Exercise details |
The lines to reproduce run from the first one below to the line containing "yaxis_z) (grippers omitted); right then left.", both included. Reproduce them exactly and nothing else.

Data items
________________
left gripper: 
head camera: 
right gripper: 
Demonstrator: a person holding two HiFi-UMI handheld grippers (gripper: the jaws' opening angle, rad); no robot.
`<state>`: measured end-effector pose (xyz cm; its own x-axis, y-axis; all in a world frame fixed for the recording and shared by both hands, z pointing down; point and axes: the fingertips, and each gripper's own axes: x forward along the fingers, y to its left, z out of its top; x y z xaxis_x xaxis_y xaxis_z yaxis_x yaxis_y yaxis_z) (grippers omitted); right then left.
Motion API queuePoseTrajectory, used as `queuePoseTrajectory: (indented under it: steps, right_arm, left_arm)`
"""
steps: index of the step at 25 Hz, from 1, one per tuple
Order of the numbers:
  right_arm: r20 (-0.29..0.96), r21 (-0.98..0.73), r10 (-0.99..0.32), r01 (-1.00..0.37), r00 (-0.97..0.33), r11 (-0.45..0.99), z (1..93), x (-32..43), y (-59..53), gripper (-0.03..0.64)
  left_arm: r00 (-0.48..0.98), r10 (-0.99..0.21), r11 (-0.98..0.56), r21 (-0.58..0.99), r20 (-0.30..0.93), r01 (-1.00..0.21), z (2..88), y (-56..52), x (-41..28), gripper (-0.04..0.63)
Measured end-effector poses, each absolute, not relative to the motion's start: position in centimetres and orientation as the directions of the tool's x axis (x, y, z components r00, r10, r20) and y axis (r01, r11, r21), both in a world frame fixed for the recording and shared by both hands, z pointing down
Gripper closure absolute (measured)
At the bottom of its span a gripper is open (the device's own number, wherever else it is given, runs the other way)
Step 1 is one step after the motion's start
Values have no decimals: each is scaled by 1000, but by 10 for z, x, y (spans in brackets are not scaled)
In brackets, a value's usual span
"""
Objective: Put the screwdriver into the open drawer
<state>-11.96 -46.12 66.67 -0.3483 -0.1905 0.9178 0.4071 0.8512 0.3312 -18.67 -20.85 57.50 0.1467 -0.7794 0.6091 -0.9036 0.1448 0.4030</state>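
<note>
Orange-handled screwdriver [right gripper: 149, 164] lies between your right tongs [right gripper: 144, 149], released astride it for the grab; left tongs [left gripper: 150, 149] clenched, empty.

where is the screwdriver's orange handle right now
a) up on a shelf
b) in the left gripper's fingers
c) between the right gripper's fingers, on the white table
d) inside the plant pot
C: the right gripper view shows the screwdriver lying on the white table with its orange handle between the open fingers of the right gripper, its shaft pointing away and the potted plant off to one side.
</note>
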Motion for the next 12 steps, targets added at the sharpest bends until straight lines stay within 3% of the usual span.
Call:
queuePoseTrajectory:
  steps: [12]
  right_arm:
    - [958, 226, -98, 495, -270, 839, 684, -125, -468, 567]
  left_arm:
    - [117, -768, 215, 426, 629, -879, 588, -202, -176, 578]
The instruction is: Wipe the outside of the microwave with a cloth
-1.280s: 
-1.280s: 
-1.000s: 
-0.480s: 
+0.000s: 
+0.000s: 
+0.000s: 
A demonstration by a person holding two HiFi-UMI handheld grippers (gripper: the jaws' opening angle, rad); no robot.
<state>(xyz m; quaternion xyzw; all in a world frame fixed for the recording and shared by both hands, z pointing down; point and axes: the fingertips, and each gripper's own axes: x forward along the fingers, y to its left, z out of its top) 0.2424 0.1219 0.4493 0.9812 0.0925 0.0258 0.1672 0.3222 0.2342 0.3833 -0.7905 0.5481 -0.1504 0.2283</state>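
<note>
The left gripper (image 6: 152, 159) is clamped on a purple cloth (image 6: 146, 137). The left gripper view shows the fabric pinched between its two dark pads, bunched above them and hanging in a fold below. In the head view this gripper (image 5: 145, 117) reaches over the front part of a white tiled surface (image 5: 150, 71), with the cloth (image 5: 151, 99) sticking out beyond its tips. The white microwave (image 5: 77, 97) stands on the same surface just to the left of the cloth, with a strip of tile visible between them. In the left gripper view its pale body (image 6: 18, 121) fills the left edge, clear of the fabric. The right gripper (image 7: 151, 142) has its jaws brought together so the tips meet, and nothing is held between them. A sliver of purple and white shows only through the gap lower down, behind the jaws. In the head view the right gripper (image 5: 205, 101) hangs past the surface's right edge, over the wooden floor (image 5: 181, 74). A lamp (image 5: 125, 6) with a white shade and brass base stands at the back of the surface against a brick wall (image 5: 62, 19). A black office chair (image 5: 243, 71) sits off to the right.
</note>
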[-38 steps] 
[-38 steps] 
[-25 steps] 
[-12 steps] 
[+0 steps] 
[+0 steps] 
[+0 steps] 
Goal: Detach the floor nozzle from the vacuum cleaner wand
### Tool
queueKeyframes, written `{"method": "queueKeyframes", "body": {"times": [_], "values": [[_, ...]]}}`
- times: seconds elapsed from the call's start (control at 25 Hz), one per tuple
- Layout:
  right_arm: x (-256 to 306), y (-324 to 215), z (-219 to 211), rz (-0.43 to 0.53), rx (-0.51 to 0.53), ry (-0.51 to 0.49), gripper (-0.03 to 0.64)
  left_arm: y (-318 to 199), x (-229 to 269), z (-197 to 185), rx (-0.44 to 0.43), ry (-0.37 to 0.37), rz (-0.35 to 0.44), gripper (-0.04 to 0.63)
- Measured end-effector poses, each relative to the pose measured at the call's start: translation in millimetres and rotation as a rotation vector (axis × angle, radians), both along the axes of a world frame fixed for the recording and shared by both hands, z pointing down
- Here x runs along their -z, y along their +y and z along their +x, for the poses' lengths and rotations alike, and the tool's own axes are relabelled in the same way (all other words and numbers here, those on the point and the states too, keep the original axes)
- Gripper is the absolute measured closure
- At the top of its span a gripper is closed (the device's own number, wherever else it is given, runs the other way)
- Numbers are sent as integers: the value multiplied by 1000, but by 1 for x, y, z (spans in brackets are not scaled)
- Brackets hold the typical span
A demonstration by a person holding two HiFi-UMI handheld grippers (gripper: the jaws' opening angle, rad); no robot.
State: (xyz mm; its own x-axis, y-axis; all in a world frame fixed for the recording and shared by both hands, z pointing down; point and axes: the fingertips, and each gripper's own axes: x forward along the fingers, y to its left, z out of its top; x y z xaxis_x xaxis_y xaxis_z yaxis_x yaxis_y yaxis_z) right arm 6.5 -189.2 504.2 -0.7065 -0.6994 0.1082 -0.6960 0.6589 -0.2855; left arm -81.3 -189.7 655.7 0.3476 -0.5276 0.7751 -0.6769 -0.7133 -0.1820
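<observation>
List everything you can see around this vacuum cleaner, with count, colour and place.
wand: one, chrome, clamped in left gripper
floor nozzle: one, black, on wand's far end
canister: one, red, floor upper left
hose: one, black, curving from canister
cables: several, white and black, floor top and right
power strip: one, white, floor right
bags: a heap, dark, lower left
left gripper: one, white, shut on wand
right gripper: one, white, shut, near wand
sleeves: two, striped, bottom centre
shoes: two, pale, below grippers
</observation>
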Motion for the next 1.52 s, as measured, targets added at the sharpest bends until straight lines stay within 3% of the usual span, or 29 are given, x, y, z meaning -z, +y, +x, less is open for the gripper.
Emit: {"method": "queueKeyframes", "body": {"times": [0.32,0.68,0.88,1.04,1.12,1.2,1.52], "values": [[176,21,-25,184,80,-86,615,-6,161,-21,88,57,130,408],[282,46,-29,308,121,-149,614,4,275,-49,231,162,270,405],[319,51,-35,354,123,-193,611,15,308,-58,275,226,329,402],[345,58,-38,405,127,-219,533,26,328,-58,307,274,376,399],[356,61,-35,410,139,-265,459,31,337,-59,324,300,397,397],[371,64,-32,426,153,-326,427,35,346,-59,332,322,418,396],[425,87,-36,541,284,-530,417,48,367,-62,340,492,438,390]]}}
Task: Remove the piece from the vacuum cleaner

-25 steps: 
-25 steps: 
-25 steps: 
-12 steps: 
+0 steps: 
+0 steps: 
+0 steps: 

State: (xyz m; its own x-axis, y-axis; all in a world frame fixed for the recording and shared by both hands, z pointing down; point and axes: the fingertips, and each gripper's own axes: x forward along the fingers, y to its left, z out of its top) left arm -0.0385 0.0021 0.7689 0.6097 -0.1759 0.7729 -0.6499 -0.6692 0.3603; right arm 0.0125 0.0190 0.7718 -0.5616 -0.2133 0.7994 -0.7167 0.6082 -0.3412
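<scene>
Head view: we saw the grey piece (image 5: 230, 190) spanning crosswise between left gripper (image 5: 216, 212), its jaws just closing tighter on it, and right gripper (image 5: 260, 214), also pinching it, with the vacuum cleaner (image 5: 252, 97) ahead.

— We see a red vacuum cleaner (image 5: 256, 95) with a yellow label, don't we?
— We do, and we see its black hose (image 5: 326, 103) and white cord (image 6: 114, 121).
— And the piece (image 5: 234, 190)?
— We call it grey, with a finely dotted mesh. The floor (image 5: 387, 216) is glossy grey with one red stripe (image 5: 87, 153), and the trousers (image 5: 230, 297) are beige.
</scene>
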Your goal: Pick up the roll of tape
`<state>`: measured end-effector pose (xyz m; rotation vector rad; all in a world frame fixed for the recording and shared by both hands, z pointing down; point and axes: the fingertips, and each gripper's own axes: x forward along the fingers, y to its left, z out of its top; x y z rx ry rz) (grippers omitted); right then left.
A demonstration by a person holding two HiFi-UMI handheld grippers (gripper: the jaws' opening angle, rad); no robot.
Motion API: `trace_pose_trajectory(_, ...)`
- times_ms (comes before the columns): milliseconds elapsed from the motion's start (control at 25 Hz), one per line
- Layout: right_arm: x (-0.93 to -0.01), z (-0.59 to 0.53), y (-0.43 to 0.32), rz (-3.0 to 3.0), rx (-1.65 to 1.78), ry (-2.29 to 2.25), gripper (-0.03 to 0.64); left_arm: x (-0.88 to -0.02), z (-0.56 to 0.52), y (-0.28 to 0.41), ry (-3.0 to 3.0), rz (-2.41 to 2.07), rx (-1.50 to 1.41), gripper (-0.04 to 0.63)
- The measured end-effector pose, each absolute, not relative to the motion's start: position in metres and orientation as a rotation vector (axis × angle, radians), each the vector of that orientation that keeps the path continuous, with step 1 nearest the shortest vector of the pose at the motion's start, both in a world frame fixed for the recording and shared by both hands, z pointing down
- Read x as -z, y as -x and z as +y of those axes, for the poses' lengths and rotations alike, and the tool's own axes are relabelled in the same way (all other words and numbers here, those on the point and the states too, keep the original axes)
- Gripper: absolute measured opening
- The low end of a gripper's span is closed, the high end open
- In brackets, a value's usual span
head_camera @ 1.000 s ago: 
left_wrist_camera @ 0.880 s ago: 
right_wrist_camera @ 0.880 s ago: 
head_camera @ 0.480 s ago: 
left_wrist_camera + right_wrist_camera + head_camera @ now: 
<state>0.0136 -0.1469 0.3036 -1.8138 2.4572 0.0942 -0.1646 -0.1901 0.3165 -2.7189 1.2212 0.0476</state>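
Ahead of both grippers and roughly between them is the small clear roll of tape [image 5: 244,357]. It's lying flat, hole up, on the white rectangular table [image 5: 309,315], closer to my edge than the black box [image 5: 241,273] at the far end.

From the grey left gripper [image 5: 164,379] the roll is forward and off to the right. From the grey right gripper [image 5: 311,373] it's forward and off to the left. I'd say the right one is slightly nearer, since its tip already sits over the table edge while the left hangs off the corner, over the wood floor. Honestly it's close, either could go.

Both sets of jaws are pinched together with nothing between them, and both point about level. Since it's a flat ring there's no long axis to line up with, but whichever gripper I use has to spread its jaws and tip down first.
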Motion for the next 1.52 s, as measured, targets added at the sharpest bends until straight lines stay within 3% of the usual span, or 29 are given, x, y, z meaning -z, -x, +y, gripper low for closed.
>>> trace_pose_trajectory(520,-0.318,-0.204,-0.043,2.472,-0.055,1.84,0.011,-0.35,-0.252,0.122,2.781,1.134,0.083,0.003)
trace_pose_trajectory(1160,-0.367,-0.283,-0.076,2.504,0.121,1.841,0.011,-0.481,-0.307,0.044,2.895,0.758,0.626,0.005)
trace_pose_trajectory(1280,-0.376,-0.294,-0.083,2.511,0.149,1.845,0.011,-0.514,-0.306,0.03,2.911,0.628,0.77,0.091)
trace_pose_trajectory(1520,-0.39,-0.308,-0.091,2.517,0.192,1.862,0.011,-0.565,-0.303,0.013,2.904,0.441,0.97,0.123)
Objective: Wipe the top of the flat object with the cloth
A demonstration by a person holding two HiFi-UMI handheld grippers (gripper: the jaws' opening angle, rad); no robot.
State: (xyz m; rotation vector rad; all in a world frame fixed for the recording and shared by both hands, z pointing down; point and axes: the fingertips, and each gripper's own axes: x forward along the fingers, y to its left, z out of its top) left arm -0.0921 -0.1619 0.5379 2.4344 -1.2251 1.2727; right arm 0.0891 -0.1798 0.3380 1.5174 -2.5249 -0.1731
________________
Written answer |
left gripper: 
head camera: 
right gripper: 
Demonstrator: a person holding two HiFi-UMI handheld grippers (gripper: the jaws' opening angle, rad); no robot.
`<state>`: measured end-effector pose (xyz cm; its own x-axis, y-axis; all in a world frame fixed for the recording and shared by both hands, z pointing down; point and axes: the fingertips, and each gripper's own axes: x forward along the fingers, y to its left, z out of its top; x y z xaxis_x xaxis_y xaxis_z yaxis_x yaxis_y yaxis_z) (grippers omitted); right then left.

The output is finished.